Daqo – società cinese impegnata nella produzione di polisilicio principalmente per l’uso in sistemi solari fotovoltaici –  ha annunciato l’avvio di una produzione pilota nel suo nuovo impianto di produzione Phase 4A nella regione autonoma cinese Xinjiang. La società prevede che l’impianto raggiungerà gradualmente la piena capacità produttiva, raddoppiandola a 70.000 tonnellate. Lo riferisce il portale specializzato pv-magazine.com. 

Secondo Longgen Zhang, amministratore delegato di Daqo, i prodotti a base di monosilicio rappresenteranno l’80% del mercato solare globale entro il 2021:  “Siamo entusiasti di aver completato con successo la costruzione e l’installazione del Phase 4A con un anticipo di mesi. Abbiamo già avviato la produzione pilota  e prevediamo di aumentare la produzione a pieno regime entro la fine di quest’anno, il che aumenterà la nostra capacità di produzione totale annuale di polisilicio a 70.000 tonnellate. Inoltre, con maggiori economie di scala , maggiore efficienza produttiva e attrezzature e processi all’avanguardia, prevediamo che il costo totale della produzione di silicio policristallino nelle nostre strutture dello Xinjiang scenderà a circa 6,80 USD / kg nel primo trimestre del 2020.”

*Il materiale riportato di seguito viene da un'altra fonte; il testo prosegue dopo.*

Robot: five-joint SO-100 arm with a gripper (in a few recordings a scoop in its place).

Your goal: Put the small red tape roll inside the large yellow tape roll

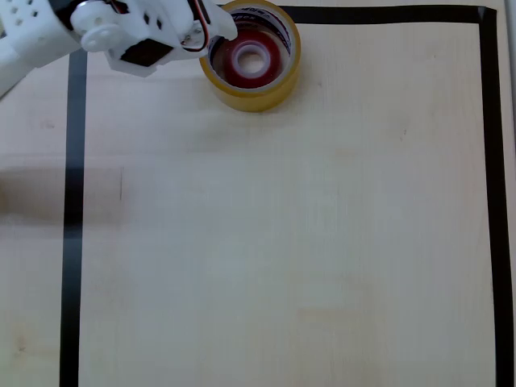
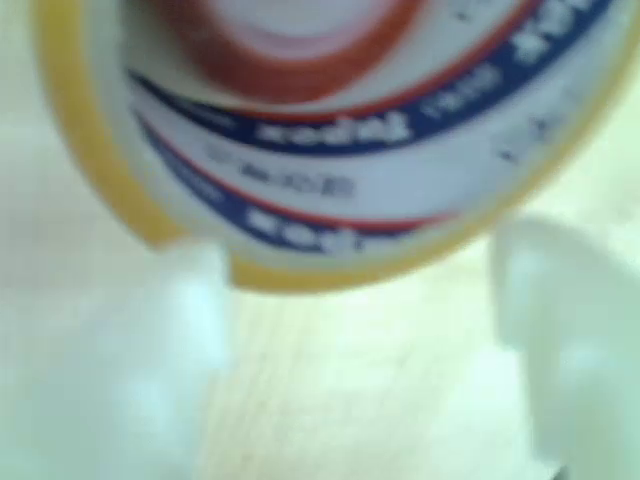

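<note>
The table [image 1: 282,242] is pale wood-grain, with a rectangle marked on it in black tape border [image 1: 72,242]. The large yellow tape roll [image 1: 256,95] lies flat at the top edge of the overhead view, its far rim cut off. The small red tape roll [image 1: 250,60] lies flat inside it. The white arm hides the yellow roll's left rim. In the wrist view the jaws [image 2: 350,330] stand open and empty, blurred, just short of the yellow roll. Blue lettering on the white core is unreadable.
</note>
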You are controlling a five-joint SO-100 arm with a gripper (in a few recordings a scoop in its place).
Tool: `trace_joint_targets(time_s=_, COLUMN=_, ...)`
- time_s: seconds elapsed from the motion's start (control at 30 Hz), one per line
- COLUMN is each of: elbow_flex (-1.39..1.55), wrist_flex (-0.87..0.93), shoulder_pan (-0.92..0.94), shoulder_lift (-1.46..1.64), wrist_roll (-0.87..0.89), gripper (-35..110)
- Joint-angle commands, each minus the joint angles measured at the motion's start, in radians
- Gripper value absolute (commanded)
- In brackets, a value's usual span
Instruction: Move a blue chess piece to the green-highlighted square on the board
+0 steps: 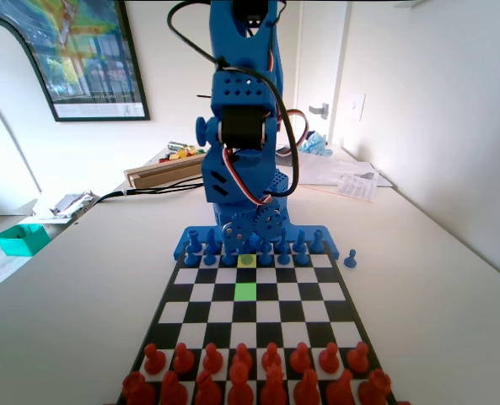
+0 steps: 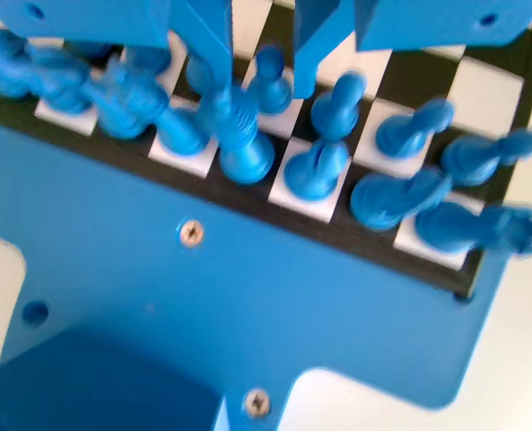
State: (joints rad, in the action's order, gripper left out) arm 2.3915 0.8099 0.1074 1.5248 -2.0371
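The step in hand looks like the grasp. In the wrist view the tool [image 2: 262, 54] hangs with its jaws set narrowly either side of the blue chess piece [image 2: 270, 79], a small round-headed pawn of smooth plastic; whether they grip it I cannot tell. In the fixed view the pawn [image 1: 248, 246] stands on a yellow-tinted square in the far row of the board [image 1: 338, 291], just beyond the green-highlighted square [image 1: 245, 291]. Next, by my reading, comes a firm close, a straight lift clear of the neighbouring pawns, then a short carry nearer. The board is flat, matte, chequered.
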Motion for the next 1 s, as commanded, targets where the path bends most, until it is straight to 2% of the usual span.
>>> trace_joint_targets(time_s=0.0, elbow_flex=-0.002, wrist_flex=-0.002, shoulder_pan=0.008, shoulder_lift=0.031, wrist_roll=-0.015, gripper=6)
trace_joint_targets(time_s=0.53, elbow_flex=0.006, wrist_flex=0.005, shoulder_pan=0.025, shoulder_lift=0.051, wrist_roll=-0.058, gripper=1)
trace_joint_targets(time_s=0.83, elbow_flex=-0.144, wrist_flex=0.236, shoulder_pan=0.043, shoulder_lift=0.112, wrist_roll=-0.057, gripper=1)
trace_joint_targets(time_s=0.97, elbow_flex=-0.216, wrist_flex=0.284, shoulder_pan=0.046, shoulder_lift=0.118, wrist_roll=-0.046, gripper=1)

L’elettricità più economica nella provincia nord-occidentale ha aiutato Daqo ad abbattere i costi di produzione, ma Zhang ha voluto anche sottolineare l’aspetto qualitativo.

Abbiamo visto che la tecnologia solare monocristallina sta rapidamente espandendo la quota di mercato – prosegue Zhang – e rappresenta una parte sempre più significativa dei progetti di espansione della capacità dei nostri clienti di wafer solari. Crediamo che la tecnologia mono rappresenterà oltre l’80% del mercato fotovoltaico globale dal fine del 2020. Riteniamo che la qualità del prodotto sia altrettanto importante quanto la struttura dei costi per la redditività di un produttore di polisilicio, se non di più”.